U.S. single-family homebuilding surged in September, cementing the housing market’s status as the star of the economic recovery, thanks to…

By financial2020myday , in Economy , at October 20, 2020

U.S. single-family homebuilding surged in September, cementing the housing market’s status as the star of the economic recovery, thanks to record-low interest rates and a migration to the suburbs and low-density areas as Americans seek more room for home offices and schooling.

The report from the Commerce Department on Tuesday reinforced expectations that the economy rebounded sharply in the third quarter after suffering its deepest contraction in at least 73 years in the second quarter. But the recovery from the COVID-19 recession has entered a period of uncertainty, with fiscal stimulus, which spurred the burst in activity last quarter, depleted.

Single-family homebuilding, the largest share of the housing market, jumped 8.5% to a rate of 1.108 million units last month. But starts for the volatile multi-family housing segment fell 16.3% to a pace of 307,000 units.

Overall, housing starts increased 1.9% to a seasonally adjusted annual rate of 1.415 million units last month. Data for August was revised down to a 1.388 million-unit pace from the previously reported 1.416 million. Groundbreaking activity rose in the West, South and Northeast, but fell in the Midwest.

Economists polled by Reuters had forecast starts increasing to a rate of 1.457 million units in September.

A survey on Monday showed confidence among single-family homebuilders increased to a record high in October.
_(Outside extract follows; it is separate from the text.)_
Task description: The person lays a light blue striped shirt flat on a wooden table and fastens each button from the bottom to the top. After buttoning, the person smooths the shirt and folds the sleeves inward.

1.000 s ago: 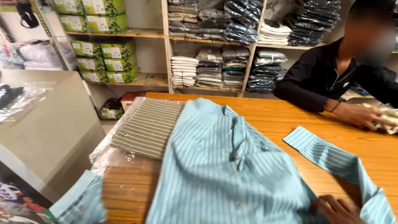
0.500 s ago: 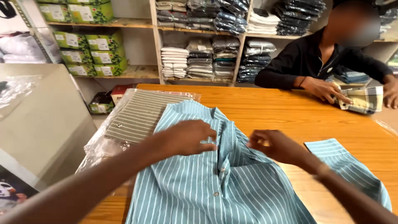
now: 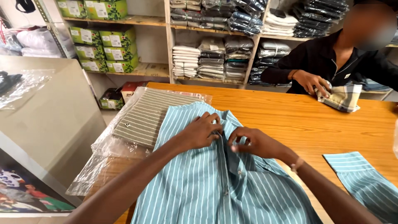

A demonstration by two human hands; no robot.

Builders, however, said constructing affordable homes was becoming increasingly challenging because “shortages of lots, labor, lumber and other key building materials are lengthening construction times.”

The housing market has been a bright spot in the economy despite 25.3 million people being on unemployment benefits. Unemployment has disproportionately affected low-wage workers, who are typically young and renters. The 30-year fixed mortgage rate is around an average of 2.81%, according to data from mortgage finance agency Freddie Mac (OTC:FMCC).

The report followed data last week showing an acceleration in retail sales in September. Growth estimates for the July-September quarter are as high as a 35.2% annualized rate, which would recoup roughly two-thirds of the output lost because of the pandemic COVID-19.

The economy contracted at a 31.4% pace in the second quarter, the deepest decline since the government started keeping records in 1947. With government money gone, growth estimates for the fourth quarter have been slashed to as low as a 3% rate from above a 10% pace.

Permits for future homebuilding increased 5.2% to a rate of 1.553 million units in September. Single-family building permits rose 7.8% to a rate of 1.119 million units. Multi-family building permits slipped 0.9% to a rate of 434,000 units.